Hans-Walther Stork: Kath. Pfarrkirche St. Bonifatius Herne

Rezension von: AndreasRuedig | Rezensionsdatum:

Dr. phil. Dipl.-Theol. Hans-Walther Stork: Kath. Pfarrkirche St. Bonifatius Herne

Herne ist eine Stadt im Ruhrgebiet. Nachdem es seit der Reformation kein katholisches Leben in der Stadt gab, setzte es durch die Industrialisierung und die damit verbundene Zuwanderung von Katholiken wieder ein. In den 1870er Wurde dann St. Bonifatius gebaut, weil die neu entstehende Gemeinde eigene Räumlichkeiten brauchte.

Ein Wort zum Verlag

Der wurde 1996 gegründet. Er ist in Lindenberg im Allgäu ansässig. Laut Eigendarstellung  hat er sich mittlerweile im gesamten deutschsprachigen Raum etabliert. Das Verlagsprogramm umfaßt inzwischen weit über 700 Titel. Es  zeichnet sich nach Verlagsangaben „von Beginn an durch zwei Schwerpunkte aus: auf der einen Seite Bücher zu Kunst, Kultur und Religion, auf der anderen Seite Kleine Kunstführer durch Kirchen, Profanbauten und Museen.“

Zum Buchprogramm gehören demnach Künstlermonographien, Bücher zu Denkmalpflege, Architektur, Kunst und Kunstwissenschaft, kulturgeschichtliche Darstellungen, religiöses und frömmigkeitsgeschichtliches Schrifttum, Jahrbücher und Schriftenreihen. Besonderer Zustimmung erfreut sich nach Verlagsangaben die Reihe der Kleinen Kunstführer. „Die Bandbreite dieser Anthologie reicht von berühmten historischen Gotteshäusern bis zu Inkunabeln zeitgenössischer Sakralarchitektur,“ ist auf der Internetseite des Verlages zu lesen. Dort ist auch leicht ersichtlich, daß sich das Verlagsprogramm auf süddeutsche Objekte konzentriert.

Die Daten des Buches

Das vorliegende Buch kam im Jahre 1997 auf den Markt.

Eine Besprechung

Der Autor beschreibt die Geschichte und Ausstattung des Gotteshauses. Text und großformatige Farbfotographien ergänzen dabei einander. Die Ausführungen sind sicherlich sachlich-neutral, faktenorientiert und fachlich fundiert.
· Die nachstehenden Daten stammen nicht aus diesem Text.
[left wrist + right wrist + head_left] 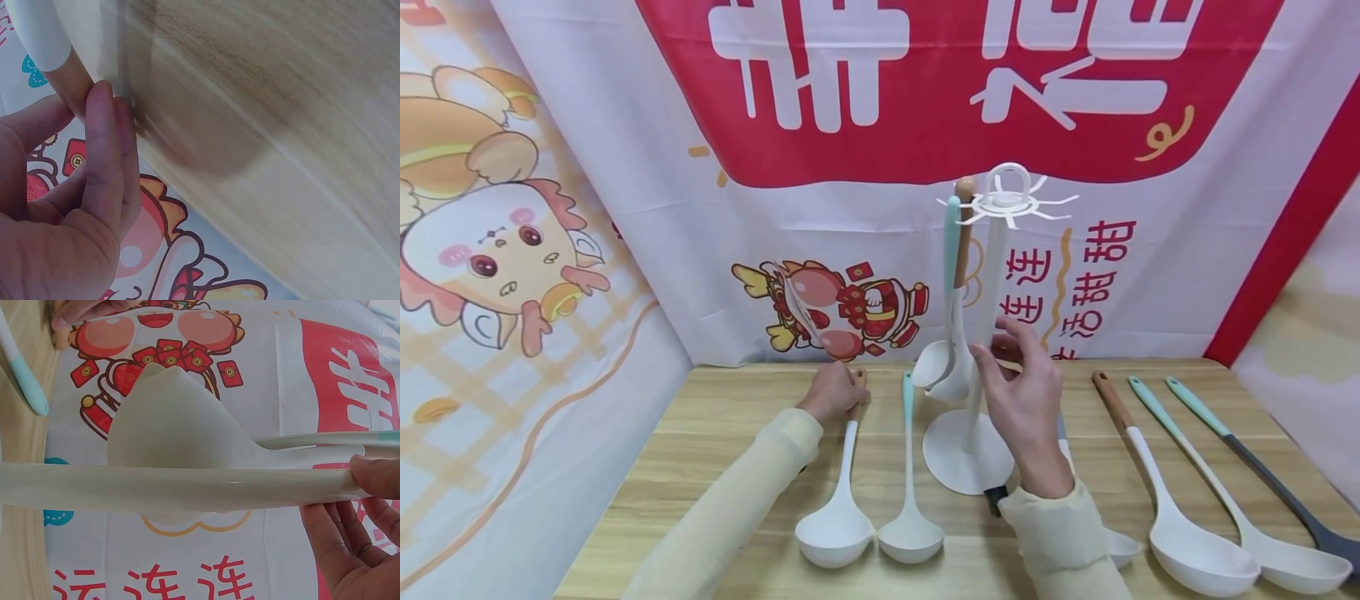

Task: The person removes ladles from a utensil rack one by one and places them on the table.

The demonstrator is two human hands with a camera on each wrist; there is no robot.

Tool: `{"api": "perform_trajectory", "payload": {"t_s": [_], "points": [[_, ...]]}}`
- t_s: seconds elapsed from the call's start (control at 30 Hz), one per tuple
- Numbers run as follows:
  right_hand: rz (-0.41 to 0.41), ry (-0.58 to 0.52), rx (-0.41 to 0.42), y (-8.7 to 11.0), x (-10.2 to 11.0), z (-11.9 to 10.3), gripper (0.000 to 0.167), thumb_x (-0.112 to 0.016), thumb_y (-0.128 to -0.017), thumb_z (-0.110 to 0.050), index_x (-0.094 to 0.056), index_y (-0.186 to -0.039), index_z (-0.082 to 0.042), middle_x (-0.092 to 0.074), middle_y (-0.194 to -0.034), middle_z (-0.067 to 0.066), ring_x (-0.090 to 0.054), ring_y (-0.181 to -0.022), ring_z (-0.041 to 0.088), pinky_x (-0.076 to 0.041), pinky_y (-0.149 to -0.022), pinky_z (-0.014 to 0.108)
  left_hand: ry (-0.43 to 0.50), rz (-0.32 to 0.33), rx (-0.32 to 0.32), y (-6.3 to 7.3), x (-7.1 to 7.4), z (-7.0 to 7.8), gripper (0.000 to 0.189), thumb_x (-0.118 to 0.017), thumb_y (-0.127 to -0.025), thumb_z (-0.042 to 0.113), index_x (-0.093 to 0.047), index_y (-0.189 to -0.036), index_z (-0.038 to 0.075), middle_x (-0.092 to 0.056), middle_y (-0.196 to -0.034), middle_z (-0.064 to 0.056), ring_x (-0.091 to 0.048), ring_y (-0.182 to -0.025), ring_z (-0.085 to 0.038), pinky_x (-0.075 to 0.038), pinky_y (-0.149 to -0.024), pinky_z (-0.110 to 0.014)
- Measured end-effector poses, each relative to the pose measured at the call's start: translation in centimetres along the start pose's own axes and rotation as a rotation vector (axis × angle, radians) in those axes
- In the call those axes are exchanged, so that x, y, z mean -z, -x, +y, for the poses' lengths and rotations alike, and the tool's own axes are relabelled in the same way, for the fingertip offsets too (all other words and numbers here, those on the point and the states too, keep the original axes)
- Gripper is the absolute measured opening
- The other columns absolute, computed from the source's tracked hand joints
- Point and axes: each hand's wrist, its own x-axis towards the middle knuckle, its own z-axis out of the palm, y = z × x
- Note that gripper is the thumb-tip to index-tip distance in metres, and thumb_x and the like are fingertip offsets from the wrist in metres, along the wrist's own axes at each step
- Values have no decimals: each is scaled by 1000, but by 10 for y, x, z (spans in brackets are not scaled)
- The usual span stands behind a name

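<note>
My left hand (833, 392) pinches the brown handle end of a white ladle (837, 533), whose bowl lies toward me. In the left wrist view, thumb and fingertips are on the brown handle (70, 84), close over the wooden table. My right hand (1024, 400) holds the white pole (156, 487) of a rotary utensil stand between thumb and fingers. The stand's round base (951, 454) sits on the table, with a ring of hooks (1003, 204) on top. Two ladles hang on its left side, one mint-handled (951, 242), one brown-handled (964, 250).
A mint-handled ladle (910, 533) lies just right of the held one. To the right lie a brown-handled ladle (1202, 558), a mint-handled ladle (1300, 567) and a dark grey utensil (1270, 467). Another utensil is mostly hidden under my right arm. A printed cloth (820, 217) hangs behind the table.
</note>
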Motion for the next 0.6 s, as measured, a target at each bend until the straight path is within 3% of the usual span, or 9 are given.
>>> {"api": "perform_trajectory", "payload": {"t_s": [0.13,0.27,0.33,0.4,0.53,0.6], "points": [[-3,-1,-3,0,-1,0,44,-76,-97,-11,-63,-138,-6,-73,-119,19,-75,-105,34,-65,-86,47,-20,-3,-1,1,2,0,35,-81,-91,19,-71,-60,5,-59,-49,0,-60,-51,-14,-43,-55,-21],[-8,4,-9,0,-1,0,44,-76,-98,-12,-63,-139,-7,-73,-120,19,-75,-106,34,-64,-86,42,-53,37,-37,1,13,8,39,-78,-96,26,-65,-64,7,-55,-57,-4,-54,-55,-18,-43,-54,-26],[-2,5,-5,0,0,-1,44,-76,-97,-12,-63,-139,-6,-73,-120,19,-75,-105,34,-64,-86,40,-51,88,-121,1,23,19,34,-77,-97,27,-69,-73,3,-60,-64,-8,-55,-59,-20,-47,-56,-30],[7,6,1,-1,0,-1,43,-76,-97,-12,-63,-138,-6,-74,-119,19,-75,-105,34,-64,-86,39,-3,149,-229,3,35,36,26,-77,-98,25,-75,-93,0,-72,-80,-13,-65,-69,-21,-57,-64,-31],[10,-1,9,-1,0,0,43,-77,-97,-12,-64,-137,-4,-74,-117,20,-75,-104,35,-64,-85,32,189,260,-478,18,57,81,35,-75,-100,22,-72,-130,3,-79,-115,-14,-76,-99,-23,-67,-87,-36],[9,-8,11,-1,-1,0,42,-76,-97,-12,-64,-137,-3,-74,-117,21,-75,-104,35,-63,-83,22,297,315,-598,28,66,104,38,-76,-99,19,-70,-133,5,-78,-119,-14,-77,-105,-25,-66,-91,-36]]}}
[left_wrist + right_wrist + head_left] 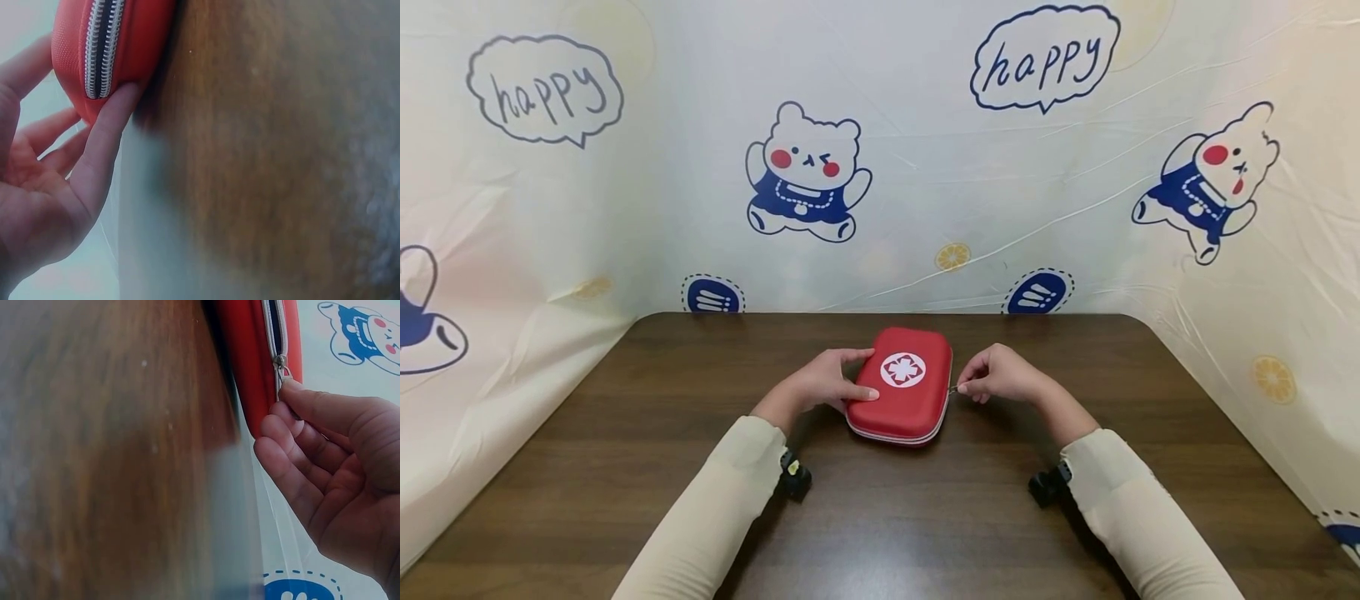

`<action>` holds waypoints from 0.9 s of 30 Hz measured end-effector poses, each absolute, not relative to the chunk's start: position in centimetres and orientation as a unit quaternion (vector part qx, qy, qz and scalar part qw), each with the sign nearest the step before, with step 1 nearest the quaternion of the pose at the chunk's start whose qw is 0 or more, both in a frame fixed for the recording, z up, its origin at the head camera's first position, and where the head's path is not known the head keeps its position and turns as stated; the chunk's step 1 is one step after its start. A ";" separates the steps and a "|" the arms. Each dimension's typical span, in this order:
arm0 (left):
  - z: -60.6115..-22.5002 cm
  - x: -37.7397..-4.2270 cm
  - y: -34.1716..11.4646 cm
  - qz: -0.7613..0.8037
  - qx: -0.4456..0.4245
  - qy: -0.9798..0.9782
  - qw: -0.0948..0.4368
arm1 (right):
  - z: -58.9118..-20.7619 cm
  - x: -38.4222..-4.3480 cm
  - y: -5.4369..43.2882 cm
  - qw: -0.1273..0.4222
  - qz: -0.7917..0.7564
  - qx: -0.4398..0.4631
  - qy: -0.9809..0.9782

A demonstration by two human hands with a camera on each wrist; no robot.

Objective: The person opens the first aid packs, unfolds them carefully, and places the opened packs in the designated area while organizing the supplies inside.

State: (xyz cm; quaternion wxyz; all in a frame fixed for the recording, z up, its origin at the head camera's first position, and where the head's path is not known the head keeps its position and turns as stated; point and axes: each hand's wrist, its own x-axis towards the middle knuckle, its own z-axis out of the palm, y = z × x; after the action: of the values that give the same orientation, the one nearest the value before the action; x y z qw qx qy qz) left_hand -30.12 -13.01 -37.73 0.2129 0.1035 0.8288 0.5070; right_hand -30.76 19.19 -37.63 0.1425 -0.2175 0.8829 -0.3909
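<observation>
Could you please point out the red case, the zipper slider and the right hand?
Red case (901, 402): head view, on its lid just below the emblem.
Zipper slider (280, 362): right wrist view, on its metal body.
Right hand (1006, 374): head view, on the hand's middle.

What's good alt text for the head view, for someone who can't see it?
A person's left hand grips a red zippered case with a round emblem while the right hand pinches its zipper pull. The case sits on a brown table before a cartoon-bear backdrop.
</observation>
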 end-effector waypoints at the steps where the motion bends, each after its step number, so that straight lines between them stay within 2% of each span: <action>1: -37.7 -30.1 -13.0 0.507 0.105 0.828 0.216 | -37.7 -30.8 19.3 0.141 -0.392 -0.215 0.883; 14: -37.6 -30.1 -13.4 0.498 0.135 0.822 0.242 | -37.8 -31.2 19.9 0.130 -0.385 -0.203 0.891; 27: -37.4 -29.8 -13.7 0.480 0.168 0.821 0.261 | -38.5 -32.2 21.1 0.087 -0.381 -0.164 0.906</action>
State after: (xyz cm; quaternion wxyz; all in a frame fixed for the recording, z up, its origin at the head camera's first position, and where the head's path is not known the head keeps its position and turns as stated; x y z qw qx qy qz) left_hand -29.75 -13.70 -37.43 0.2605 0.1681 0.8206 0.4800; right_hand -32.20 21.09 -38.49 0.0870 -0.1642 0.9059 -0.3806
Stork gelingt es dabei aber, nicht so steif und wissenschaftlich zu wirken wie andere Autoren, die ebenfalls für kunstorientierte Schriftenreihen schreiebn. Das macht das Heft angenehme zu lesen.

Doch Vorsicht! Einen gewissen Zugang zum Katholizismus sollte der Leser doch schon haben. Allein schon wegen der verwendeten Begrifflichkeiten. Es fängt schon mit Kleinigkeiten an. Welcher evangelische Christ weiß denn schon, wer St. Bonifatius ist?

Eine persönliche Bemerkung

Beim Lesen und Recherchieren der Verlags-Informationen kam bei mir persönlich ganz schnell eine Frage auf. Welche Zielgruppe hat der Verlag bei den Lesern im Auge? Unter regionalen Gesichtspunkten kommen das Ruhrgebiet und der Niederrhein – soweit ich es anhand der Internetseite beurteilen kann – jedenfalls kaum vor.

 Gibt es hier keine lohnenswerten Kunstorte? Keine Leser? Oder was hat den Verlag davon abgehalten, sich hier verstärkt zu engangieren? Eine plausible Antwort ist mir nicht in den Sinn gekomemn. Allein schon Wallfahrtsorte wie Kevelaer oder Xanten würden – zumindest aus meiner journalistischen Perspektive heraus – doch schon mehr als genügend Themen bieten.

Ein Fazit

Hier liegt ein anschauliches und gut lesbares Heft vor. Wer sich für Kunstthemen interessiert, wird es bestimmt gerne zur Hand nehmen.